■ Work task ■
Each line starting at the one that contains "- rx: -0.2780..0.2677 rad" and ending at the one that contains "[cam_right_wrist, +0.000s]" must be returned exactly, and the rest of the listing is left out.
[Opening Data section]
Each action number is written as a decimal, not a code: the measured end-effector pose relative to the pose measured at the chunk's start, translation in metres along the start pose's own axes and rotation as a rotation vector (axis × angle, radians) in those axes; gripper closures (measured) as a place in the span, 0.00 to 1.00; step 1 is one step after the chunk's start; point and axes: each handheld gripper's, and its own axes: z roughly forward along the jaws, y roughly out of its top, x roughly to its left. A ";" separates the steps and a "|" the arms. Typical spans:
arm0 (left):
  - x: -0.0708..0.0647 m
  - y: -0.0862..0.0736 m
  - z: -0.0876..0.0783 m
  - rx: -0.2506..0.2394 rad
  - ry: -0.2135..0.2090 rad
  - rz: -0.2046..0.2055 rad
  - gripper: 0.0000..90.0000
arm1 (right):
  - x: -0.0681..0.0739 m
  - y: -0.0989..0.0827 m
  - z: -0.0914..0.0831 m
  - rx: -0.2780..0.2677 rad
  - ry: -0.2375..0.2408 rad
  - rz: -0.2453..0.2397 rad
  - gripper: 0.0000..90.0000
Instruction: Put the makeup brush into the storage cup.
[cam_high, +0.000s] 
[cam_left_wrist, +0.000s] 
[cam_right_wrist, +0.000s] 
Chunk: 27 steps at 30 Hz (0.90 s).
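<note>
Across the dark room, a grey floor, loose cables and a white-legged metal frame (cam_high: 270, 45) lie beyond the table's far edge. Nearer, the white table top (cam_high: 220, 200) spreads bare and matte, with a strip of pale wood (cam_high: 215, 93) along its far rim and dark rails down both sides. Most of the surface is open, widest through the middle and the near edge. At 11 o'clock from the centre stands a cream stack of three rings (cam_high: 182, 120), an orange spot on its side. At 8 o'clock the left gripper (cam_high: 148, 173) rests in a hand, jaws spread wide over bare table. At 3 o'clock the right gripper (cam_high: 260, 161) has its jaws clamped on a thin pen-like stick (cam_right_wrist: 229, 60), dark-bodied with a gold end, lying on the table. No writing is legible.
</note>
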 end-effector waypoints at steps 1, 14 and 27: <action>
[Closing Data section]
■ Expected output ■
  - rx: -0.2780..0.2677 rad
  - ry: -0.2375..0.2408 rad
  - rz: -0.2453..0.2397 rad
  - gripper: 0.0000..90.0000
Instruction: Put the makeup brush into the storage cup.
[cam_high, +0.000s] 
[cam_left_wrist, +0.000s] 
[cam_right_wrist, +0.000s] 

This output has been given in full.